This has been mentioned before on this list, but it's nice to see it mentioned again, especially in Florida where the Bush clan and the McGraw clan apparently own an island.
-----------------------------------
Bush ties prove to be lucrative
by William L. Bainbridge Florida Times-Union
August 3, 2006

Country western singers Tim McGraw and Faith Hill have
been getting far more attention than the publishing
giant with a similar name that has been quietly
gathering in our tax dollars like a hungry squirrel
getting ready for winter. With sales of $6 billion
in 2005, publishing giant McGraw-Hill, no relation to
the talented musical performers, produced an
annualized return of 19% last year. Critics of
President George W. Bush's administration have been
vocal about the Bush and Cheney family ties to defense
contractors at a time of war and, more recently, to
their ties to the price gouging gasoline producers.
Few, however, have noted the close and profitable
relationship between the Bushes and the leadership of
McGraw-Hill.

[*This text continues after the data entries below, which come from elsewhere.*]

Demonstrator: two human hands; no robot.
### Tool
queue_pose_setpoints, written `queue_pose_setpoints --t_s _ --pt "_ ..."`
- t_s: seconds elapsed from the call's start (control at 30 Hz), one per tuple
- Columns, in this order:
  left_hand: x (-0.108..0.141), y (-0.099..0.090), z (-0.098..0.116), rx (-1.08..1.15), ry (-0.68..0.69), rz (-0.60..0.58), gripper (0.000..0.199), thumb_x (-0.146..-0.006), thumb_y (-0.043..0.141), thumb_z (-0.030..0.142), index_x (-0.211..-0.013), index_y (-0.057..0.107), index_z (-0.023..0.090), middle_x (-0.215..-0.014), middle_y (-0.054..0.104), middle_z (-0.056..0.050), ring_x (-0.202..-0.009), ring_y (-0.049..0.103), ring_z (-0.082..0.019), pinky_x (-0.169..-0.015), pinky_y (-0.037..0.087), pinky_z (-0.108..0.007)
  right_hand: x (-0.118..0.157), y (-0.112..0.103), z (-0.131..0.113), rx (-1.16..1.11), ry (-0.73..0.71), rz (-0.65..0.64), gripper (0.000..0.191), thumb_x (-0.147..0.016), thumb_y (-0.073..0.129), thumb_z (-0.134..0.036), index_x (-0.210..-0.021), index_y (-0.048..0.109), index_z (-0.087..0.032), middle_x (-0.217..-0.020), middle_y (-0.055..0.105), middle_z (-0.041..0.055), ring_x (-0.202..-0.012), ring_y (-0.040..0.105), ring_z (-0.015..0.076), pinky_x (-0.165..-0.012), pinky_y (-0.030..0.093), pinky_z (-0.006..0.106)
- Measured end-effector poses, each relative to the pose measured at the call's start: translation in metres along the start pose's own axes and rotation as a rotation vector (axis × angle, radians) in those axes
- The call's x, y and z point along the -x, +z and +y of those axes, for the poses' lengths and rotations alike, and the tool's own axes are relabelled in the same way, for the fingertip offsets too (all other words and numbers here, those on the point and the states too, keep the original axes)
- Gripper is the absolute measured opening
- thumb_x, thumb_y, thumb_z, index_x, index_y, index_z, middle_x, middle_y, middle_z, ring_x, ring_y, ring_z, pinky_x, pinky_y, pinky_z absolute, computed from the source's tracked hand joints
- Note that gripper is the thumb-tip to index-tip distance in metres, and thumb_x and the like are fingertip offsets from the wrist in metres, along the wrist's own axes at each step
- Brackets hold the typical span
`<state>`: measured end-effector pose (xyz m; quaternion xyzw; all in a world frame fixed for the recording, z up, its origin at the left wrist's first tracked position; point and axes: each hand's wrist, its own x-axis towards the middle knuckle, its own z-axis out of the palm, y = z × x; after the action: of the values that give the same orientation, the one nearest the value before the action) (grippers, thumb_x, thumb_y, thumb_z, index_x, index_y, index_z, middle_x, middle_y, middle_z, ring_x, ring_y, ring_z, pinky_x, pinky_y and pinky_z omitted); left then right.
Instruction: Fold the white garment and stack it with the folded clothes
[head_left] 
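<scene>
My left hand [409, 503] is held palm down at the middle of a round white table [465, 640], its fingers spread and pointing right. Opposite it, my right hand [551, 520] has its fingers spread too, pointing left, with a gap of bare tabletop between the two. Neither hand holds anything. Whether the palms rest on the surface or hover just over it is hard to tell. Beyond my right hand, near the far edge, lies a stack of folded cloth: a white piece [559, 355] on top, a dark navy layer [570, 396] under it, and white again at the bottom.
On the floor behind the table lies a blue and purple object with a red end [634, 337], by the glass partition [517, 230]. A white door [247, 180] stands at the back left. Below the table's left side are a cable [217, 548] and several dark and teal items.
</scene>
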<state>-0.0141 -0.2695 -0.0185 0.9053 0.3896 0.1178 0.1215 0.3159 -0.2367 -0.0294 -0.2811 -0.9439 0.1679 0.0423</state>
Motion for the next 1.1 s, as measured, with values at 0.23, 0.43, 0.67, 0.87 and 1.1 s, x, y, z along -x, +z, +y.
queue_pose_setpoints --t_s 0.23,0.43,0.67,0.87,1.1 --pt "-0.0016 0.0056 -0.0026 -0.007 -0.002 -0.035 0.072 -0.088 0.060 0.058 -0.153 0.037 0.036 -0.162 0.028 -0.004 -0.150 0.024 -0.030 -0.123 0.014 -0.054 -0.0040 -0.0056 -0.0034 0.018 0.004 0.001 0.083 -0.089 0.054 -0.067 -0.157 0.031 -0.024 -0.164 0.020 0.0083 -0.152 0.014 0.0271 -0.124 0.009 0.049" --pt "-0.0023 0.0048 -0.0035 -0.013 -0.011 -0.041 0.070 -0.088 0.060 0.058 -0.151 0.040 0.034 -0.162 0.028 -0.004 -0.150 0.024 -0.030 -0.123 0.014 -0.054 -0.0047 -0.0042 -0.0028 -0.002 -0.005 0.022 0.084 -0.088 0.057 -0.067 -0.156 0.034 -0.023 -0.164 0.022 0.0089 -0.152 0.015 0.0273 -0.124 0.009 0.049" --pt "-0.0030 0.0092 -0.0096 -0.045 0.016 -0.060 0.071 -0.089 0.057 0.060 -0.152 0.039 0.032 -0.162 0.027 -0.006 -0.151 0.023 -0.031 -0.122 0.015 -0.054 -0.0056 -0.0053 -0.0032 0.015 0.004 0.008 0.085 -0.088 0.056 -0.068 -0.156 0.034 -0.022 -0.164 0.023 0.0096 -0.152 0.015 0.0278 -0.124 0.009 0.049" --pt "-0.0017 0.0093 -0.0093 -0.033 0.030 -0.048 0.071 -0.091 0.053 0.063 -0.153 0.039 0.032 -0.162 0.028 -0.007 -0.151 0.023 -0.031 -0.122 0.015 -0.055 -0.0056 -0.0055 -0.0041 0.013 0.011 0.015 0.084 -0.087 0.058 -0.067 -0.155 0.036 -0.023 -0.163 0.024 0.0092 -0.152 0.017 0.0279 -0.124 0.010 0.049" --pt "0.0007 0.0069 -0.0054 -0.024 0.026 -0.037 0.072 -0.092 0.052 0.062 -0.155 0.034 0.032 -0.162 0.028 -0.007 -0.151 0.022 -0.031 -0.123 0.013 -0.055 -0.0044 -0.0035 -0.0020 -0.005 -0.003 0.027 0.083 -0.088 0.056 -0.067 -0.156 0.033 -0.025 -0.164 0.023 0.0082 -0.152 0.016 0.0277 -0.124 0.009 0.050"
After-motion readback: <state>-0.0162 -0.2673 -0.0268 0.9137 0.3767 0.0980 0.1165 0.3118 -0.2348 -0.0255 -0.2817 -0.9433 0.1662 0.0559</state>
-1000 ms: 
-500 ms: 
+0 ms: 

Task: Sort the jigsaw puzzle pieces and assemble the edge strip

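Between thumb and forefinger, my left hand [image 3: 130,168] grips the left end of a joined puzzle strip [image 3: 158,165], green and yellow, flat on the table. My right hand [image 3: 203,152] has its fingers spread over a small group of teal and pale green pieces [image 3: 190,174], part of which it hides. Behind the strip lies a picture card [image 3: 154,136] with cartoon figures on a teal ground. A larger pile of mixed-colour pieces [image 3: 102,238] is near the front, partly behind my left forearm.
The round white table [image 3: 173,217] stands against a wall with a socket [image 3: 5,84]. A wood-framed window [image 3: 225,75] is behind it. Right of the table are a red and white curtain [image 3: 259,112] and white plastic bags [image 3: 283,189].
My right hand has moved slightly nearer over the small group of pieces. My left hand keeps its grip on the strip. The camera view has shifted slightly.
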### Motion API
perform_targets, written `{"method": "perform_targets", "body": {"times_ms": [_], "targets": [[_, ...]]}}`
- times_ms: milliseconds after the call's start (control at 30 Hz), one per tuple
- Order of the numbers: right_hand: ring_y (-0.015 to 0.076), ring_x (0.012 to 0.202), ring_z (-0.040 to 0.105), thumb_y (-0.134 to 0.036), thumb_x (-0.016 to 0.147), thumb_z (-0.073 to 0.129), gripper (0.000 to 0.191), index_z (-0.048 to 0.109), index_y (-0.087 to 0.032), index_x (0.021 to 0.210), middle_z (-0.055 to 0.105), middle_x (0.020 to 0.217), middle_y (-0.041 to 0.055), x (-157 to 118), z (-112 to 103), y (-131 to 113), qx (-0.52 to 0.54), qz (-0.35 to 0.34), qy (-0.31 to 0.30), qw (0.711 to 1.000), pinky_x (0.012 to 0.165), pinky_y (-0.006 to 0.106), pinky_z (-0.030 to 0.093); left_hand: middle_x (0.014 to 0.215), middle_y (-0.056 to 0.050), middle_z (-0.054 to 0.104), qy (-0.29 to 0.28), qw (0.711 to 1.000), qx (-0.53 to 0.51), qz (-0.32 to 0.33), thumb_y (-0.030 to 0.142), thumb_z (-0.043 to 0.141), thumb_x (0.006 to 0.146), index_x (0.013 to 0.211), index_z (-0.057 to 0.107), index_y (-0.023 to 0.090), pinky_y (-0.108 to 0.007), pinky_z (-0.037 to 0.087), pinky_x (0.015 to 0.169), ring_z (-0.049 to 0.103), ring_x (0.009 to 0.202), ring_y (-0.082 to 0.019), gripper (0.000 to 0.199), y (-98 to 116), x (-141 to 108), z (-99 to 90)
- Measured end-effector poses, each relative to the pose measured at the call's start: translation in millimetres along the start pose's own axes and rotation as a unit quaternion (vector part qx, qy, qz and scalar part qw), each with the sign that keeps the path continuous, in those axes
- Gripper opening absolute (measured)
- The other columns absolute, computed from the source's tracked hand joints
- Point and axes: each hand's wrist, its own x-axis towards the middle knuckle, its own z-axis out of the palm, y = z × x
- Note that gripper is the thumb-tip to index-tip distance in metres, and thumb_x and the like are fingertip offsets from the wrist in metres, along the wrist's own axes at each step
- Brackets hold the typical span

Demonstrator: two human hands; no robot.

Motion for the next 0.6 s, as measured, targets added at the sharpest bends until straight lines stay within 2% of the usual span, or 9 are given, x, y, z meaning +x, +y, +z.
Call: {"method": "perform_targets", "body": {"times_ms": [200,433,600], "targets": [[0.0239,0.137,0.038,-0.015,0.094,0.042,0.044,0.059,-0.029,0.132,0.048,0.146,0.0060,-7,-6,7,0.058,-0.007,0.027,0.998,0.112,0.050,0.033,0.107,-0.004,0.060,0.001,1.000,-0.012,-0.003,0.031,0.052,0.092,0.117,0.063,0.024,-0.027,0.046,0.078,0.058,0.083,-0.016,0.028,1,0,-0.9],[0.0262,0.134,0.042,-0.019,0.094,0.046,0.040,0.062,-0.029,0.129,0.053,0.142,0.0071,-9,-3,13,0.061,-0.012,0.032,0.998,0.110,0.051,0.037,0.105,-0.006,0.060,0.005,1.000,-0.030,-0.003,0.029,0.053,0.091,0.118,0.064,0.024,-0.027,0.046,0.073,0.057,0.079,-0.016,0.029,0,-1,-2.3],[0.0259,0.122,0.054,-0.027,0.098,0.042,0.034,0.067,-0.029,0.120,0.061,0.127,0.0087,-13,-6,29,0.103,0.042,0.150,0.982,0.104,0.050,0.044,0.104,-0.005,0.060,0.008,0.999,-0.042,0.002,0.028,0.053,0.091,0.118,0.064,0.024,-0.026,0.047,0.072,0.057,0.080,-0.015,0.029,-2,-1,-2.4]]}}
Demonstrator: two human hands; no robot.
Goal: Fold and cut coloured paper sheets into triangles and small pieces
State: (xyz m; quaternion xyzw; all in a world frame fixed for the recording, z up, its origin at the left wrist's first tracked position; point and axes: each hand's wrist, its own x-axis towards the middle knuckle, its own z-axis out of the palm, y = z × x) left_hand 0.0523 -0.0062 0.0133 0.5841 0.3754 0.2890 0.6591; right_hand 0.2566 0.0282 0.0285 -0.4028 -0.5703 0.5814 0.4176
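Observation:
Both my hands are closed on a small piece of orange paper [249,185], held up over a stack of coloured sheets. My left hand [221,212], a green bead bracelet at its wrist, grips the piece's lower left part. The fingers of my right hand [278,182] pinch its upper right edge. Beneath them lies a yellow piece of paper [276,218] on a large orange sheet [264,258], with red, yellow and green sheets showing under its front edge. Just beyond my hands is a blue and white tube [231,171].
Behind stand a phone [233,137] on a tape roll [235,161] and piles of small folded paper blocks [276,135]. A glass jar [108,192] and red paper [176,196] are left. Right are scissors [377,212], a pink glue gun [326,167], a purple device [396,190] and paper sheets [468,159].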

President Bush has managed to keep his
family's nearly eighty-year relationship- with the
McGraws alive and well - - a relationship that,
according to THE NATION, began between the President's
grandfather, Prescott Bush, and James McGraw Jr.,
great uncle of current McGraw-Hill Chairman Harold
McGraw, III in the 1930's. While it is generally
understood and accepted that exchanging favors among
business friends in the private sector is common
practice, the ethics of such practices between
government officials and private business interests is
another matter. Examples in the defense arena and
among Washington-based lobbyists such as Jack Abrahoff
have been broadly documented. Such patterns have
contributed to the downward spiral that has resulted
in record low public approval ratings for the current
President..Less visible are relationships in other
sectors that have proven to be no less lucrative.
Consider the following:
· Our state governments will have spent as much as $5
billion with private firms in the next two years in
direct costs to develop, score and report the Bush
administration's "No Child Left Behind" law tests
designed to record student performance. This is the
estimate from the federal Government Accounting
Office. Only four companies tend to control test
development: (1) CTB, a testing division of
McGraw-Hill, (2) Texas-based Harcourt, (3)
Illinois-based-Riverside and (4) London-based Pearson.
McGraw-Hill's CTB division appears to be dominating
this lucrative new industry with contracts in nearly
half the states. Is it because they have a superior
product and entered into the criterion test market
arena first? The test publishers have spent millions
with officials in government and at some foundations
on reforms that produce more corporate profits rather
than substantive benefits for students.

· The National Reading Panel adopted standards for a
heavily scripted phonics program, favoring the
nation's largest phonics publisher, McGraw-Hill's
"Open Court." McGraw-Hill's representatives dominated
the panel and the same pubic relations firm worked on
the federal plan that promoted "Open Court" in Texas,
under then Governor George W. Bush. The findings were
billed as "scientifically based" built on its
"success" in the Houston Independent School District.
This alleged success has since been found to be
predicated on an educational statistics numbers
scandal.

· U.S. government speakers at conferences have been
accused by education leaders of crossing an ethical
line by endorsing McGraw-Hill products including "Open
Court" and SRA/McGraw Hill's "Direct Instruction."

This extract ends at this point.